Ane Andres1, Francisco Hernandez1, Jose Luis Encinas1, Manuel Gamez1, Esteban Frauca2, Loreto Hierro2, Paloma Jara2, Manuel Lopez Santamaria1
1Pediatric Surgery, Hospital La Paz, Madrid, Spain; 2Pediatric Hepatology, Hospital La Paz, Madrid, Spain
Background/Aim: Despite the concept of “cluster transplantation” was originally described by Starzl and its intestinal modalities have been widely accepted, the en-bloc liver and pancreas technique (BLPTx) , however, died out after being used in malignant tumors due to poor results.
Cystic fibrosis is a multisystemic disease in some cases developing liver failure requiring liver transplantation. Exocrine pancreas insufficiency appears in almost 100% of the cases with severe mutations, leading to long-term insulin-dependent endocrine insufficiency.
Furthermore immunosuppressants may induce insulin dependent diabetes and kidney failure in liver transplant recipients.
Our aim was to show the feasibility and our preliminary results with the BLPTx.
Patient/ Methods: Since 2009, this technique was offered to all patients with liver failure and insulin-dependent diabetes. The graft included the liver and the pancreas with a C-loop of duodenum and a donor aortic patch. End-to-end portal vein anastomosis was performed between the pancreatic graft and the native pancreas. A roux-en-y was anastomosed to the distal C-loop. Arterial anastomosis was similar to a multivisceral transplant. Technical difficulties, early complications and long-term results were analyzed.

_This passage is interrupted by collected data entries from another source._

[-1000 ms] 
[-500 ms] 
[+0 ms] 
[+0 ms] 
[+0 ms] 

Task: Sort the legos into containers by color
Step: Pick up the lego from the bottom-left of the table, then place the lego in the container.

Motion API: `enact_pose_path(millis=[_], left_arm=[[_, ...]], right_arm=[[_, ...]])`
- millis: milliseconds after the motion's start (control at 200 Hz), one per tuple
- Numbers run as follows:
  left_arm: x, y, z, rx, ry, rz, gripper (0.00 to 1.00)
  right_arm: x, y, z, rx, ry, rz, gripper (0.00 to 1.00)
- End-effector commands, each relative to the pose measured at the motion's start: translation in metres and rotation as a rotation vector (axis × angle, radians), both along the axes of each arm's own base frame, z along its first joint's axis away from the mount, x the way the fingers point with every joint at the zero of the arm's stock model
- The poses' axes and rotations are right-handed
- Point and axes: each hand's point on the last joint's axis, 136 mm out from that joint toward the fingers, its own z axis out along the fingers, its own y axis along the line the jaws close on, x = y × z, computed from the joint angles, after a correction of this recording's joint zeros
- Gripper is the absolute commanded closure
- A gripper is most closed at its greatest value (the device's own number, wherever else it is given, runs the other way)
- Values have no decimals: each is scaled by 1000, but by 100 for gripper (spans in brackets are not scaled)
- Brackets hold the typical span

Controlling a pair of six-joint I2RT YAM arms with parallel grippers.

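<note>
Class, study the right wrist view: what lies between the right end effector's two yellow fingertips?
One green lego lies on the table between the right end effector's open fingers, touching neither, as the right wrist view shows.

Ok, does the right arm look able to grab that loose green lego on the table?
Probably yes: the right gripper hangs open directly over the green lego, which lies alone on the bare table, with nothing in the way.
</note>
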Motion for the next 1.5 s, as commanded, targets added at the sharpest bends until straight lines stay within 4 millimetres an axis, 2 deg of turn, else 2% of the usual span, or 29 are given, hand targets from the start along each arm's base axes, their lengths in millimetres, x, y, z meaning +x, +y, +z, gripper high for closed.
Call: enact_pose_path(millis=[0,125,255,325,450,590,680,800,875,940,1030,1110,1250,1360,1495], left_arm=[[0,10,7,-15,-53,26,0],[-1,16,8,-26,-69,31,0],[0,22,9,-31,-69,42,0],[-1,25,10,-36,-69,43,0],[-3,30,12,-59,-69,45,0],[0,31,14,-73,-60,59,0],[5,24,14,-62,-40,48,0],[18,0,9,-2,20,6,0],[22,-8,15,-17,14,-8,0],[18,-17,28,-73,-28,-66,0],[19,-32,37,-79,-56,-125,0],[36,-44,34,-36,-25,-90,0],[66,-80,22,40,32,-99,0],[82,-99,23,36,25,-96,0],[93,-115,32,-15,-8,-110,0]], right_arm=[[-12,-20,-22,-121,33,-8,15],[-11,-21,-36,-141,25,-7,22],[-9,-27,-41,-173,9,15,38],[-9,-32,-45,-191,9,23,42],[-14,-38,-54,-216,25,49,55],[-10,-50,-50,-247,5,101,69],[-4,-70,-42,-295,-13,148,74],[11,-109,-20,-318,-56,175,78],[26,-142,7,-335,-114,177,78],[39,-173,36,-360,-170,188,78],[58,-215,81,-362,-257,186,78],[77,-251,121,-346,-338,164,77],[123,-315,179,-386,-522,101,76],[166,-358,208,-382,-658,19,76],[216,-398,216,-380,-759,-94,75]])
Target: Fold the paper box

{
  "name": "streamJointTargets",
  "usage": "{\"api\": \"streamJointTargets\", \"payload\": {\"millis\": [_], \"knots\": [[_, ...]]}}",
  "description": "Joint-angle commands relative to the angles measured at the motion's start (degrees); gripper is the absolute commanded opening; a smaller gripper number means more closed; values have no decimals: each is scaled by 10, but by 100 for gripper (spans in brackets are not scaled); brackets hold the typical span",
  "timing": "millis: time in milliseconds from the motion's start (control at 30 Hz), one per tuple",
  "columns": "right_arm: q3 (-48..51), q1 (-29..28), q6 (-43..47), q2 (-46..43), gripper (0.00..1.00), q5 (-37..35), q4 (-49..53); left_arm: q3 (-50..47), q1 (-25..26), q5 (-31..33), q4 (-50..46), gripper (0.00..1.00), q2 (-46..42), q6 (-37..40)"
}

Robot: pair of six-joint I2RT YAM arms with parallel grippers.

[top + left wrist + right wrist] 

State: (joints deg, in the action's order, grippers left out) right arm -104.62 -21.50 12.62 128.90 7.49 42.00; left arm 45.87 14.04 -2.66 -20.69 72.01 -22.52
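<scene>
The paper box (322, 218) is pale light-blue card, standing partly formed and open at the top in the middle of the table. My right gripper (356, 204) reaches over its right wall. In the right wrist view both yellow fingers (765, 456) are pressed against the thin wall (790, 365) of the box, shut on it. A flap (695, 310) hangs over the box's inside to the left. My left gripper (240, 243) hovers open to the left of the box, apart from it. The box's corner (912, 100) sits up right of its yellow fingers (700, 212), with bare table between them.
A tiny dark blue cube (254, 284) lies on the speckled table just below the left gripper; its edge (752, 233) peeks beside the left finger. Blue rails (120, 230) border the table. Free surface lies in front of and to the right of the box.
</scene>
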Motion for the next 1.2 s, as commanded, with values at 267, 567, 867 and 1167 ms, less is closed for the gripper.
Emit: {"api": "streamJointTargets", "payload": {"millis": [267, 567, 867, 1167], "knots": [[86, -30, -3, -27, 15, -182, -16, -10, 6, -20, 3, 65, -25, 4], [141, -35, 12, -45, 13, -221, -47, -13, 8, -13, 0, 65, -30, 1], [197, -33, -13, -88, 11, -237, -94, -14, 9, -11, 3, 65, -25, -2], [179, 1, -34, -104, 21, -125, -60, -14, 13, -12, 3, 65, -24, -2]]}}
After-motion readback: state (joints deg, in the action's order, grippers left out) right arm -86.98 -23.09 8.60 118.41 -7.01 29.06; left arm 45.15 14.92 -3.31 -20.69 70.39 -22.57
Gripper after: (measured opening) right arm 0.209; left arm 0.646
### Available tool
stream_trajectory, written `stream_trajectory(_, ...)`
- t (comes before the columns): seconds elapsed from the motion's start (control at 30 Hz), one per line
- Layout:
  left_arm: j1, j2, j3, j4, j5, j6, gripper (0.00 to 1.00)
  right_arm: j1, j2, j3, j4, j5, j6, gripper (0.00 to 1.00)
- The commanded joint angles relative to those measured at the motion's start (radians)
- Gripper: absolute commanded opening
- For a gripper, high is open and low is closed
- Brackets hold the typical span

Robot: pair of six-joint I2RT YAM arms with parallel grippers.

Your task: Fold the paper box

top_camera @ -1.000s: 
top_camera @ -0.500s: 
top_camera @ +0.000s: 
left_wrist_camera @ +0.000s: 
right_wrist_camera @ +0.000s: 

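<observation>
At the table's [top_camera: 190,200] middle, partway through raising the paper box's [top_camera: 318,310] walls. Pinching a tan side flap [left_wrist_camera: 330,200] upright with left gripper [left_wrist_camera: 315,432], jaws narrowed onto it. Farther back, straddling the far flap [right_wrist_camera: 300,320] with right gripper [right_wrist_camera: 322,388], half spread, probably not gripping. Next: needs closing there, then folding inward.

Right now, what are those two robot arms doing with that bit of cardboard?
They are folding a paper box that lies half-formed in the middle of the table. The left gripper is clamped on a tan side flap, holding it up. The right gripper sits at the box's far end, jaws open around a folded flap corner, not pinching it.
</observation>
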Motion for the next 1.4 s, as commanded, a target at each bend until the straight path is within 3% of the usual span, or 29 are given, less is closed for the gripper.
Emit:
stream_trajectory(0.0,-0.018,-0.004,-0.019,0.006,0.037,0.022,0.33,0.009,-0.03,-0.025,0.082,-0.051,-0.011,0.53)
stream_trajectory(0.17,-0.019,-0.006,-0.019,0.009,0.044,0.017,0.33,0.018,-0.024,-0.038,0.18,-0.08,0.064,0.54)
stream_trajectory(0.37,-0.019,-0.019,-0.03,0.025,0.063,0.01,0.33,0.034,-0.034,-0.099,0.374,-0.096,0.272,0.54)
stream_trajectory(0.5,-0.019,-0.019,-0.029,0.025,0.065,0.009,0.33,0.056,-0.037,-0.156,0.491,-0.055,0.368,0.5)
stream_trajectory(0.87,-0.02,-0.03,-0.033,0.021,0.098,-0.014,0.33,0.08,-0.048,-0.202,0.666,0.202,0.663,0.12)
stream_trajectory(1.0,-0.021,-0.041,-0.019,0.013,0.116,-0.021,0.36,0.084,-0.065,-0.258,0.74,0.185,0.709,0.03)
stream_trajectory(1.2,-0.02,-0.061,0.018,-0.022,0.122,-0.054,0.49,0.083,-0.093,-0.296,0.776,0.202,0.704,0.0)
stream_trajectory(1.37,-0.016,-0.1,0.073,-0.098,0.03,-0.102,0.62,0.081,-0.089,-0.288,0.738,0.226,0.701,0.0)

Results: 5 patients were listed, and 3 have been transplanted so far: 2 were teenegers with cystic fibrosis (15 and 16 yo); after 2.3 years and 2 months of follow-up, their liver function is normal and both are insulin-free since the first month after transplant. Complications included one mild rejection episode which responded to steroids, and one early acute pancreatitis with perforation of the duodenal lump, requiring surgery 2 weeks after transplant. The third patient died in the early postoperative period; she was a chronically ill 5 yo girl, with a metabolic liver disease who had previously received 3 liver transplants developing diabetes and renal failure, before the BLPTx including one kidney. There are 2 more teenagers listed for this type of transplant, with cystic fibrosis and polycistic hepatorenal disease with a prior kidney transplant, respectively.
Conclusions BLPTx with/out kidneys has been rescued from the past for new indications such as cystic fibrosis or prior transplanted patients with concomitant immunosuppressants adverse events . Preliminary results show this feasible technique as an attractive multidisciplinary option for the patient. New indications will be proposed as soon as long term results will became evident.